The Clintons are in a rage, and a couple enraged against the world is usually taking cover from the rage they feel towards each other.
But, since this is a couple which doesn't even have the comfort of pillow talk, its internal aggressions are projected outwards to the people they have defined as enemies.
Still, imagine Hillary having to come to terms with the fact that her husband -- the one adored by the official liberals -- has now angered them by his racialist petulance towards their upstart opponents and by the sebaceous indulgence of his own righteous self. The fact that Barack Obama, the prime upstart, is both culturally and literally a person of many textured colors, actually prefiguring the American future, and all at once elegant and agile besides, is a rebuff to the grotesque sexual myth Bill had made of himself. Feh, my mother would have said. Andrew Young may relish these images of his president, especially those with unknown and apparently numberless black women. But to younger people and to more cultured people it is pathos itself. F.D.R. did not parade his liaisons.
Hillary is now inextricably saddled with Bill riding her rump. For all of her declared sense of self she very early in the primary season turned her campaign over to him, certainly thematically, and especially in South Carolina where the nasty business of trying to turn Obama into Jesse Jackson was routinized. This was completely fraudulent: Jackson ran in the South Carolina Democratic primaries twice (1984 and 1988), as Katherine Q. Seelye points out in today's Times. But these campaigns were in a different America and a different American south, nearly a quarter century ago. Moreover, not even so aggressive a hustler as Jackson thought he had a chance and no one else did either. What he was in 1988 was a spoiler for Al Gore when the party turned to Mike Dukakis, one of the most lapidary candidates ever to represent the Democrats in a presidential contest. But remember it was Clinton who elevated the Reverend J. and made him an ambassador plenipotentiary to the most tawdry of African countries where he might feed at the business of arms and diamonds, blood diamonds, strutting around with great portent everywhere.
The fact is that the campaign will now focus increasingly on Bill Clinton and it is he himself who has brought the lights to the stage. Frank Rich, an old friend of mine who has his fixations, has put his considerable talents to a new subject: the Clinton records left over but buried in the archives. The health care proposal, for example, which turned out to be the first permanent disaster of the administration. Then there are the financial records of the Clinton charities and the presidential library. As a matter of fact, The New Republic was perhaps the first to rivet on the unknowns of these enterprises. Which governments were donors, which zillionaires, which corporations. And what might they expect by way of favors from a term at the helm by the Clintons.

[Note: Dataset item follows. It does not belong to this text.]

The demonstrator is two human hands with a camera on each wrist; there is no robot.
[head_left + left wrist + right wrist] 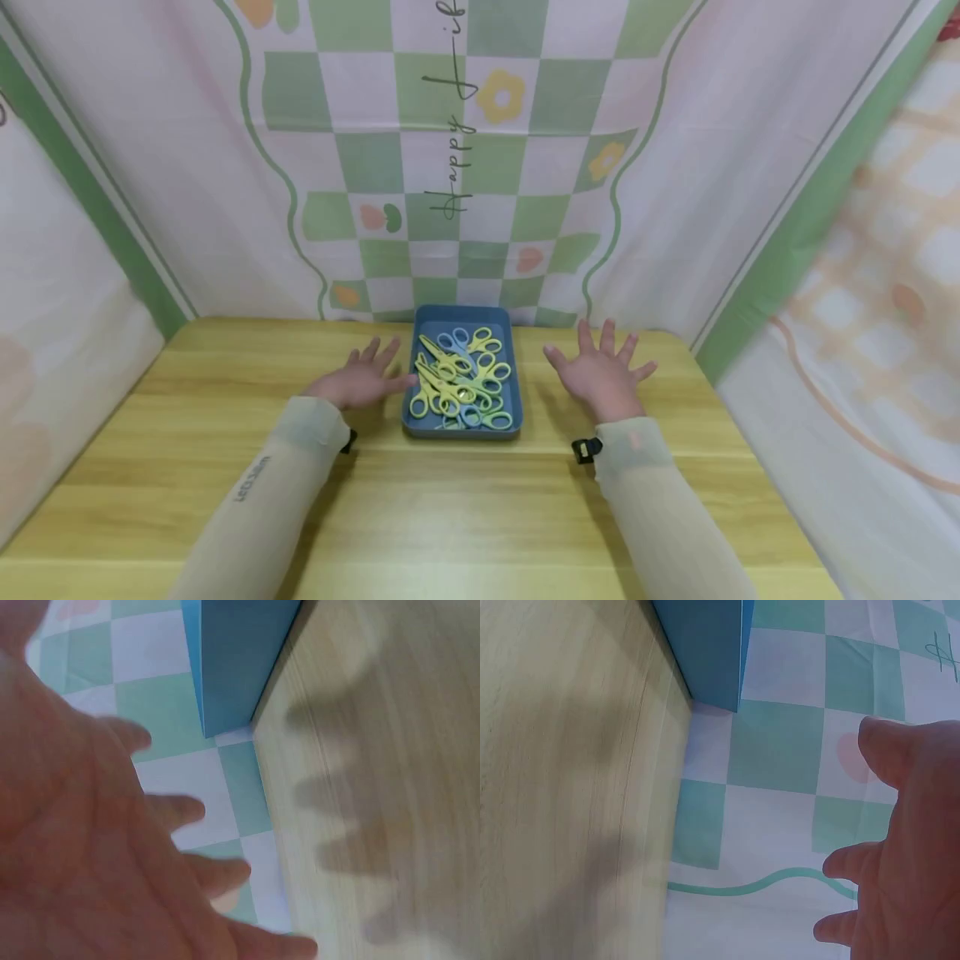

In today's Times Sunday Opinion page, Rich makes the point:
People don’t change. Bill Clinton, having always lived on the edge, is back on the precipice. When he repeatedly complains that the press has given Mr. Obama a free ride and over-investigated the Clintons, he seems to be tempting the fates, given all the reporting still to be done on his post-presidential business. When he says, as he did on Monday, that “whatever I do should be totally transparent,” it’s almost as if he’s setting himself up for a fall.
Rich filed his column before we knew that Obama had won, before we knew that Obama had won overwhelmingly. So Rich's words have a tentative tone. Still...
Unlike Mrs. Clinton, he would unambiguously represent change in a race with any Republican. If he vanquishes Billary, he’ll have an even stronger argument to take into battle against a warrior like Mr. McCain.
If Mr. Obama doesn’t fight, no one else will. Few national Democratic leaders have the courage to stand up to the Clintons. Even in defeat, Mr. Obama may at least help wake up a party slipping into denial. Any Democrat who seriously thinks that Bill will fade away if Hillary wins the nomination — let alone that the Clintons will escape being fully vetted — is a Democrat who, as the man said, believes in fairy tales.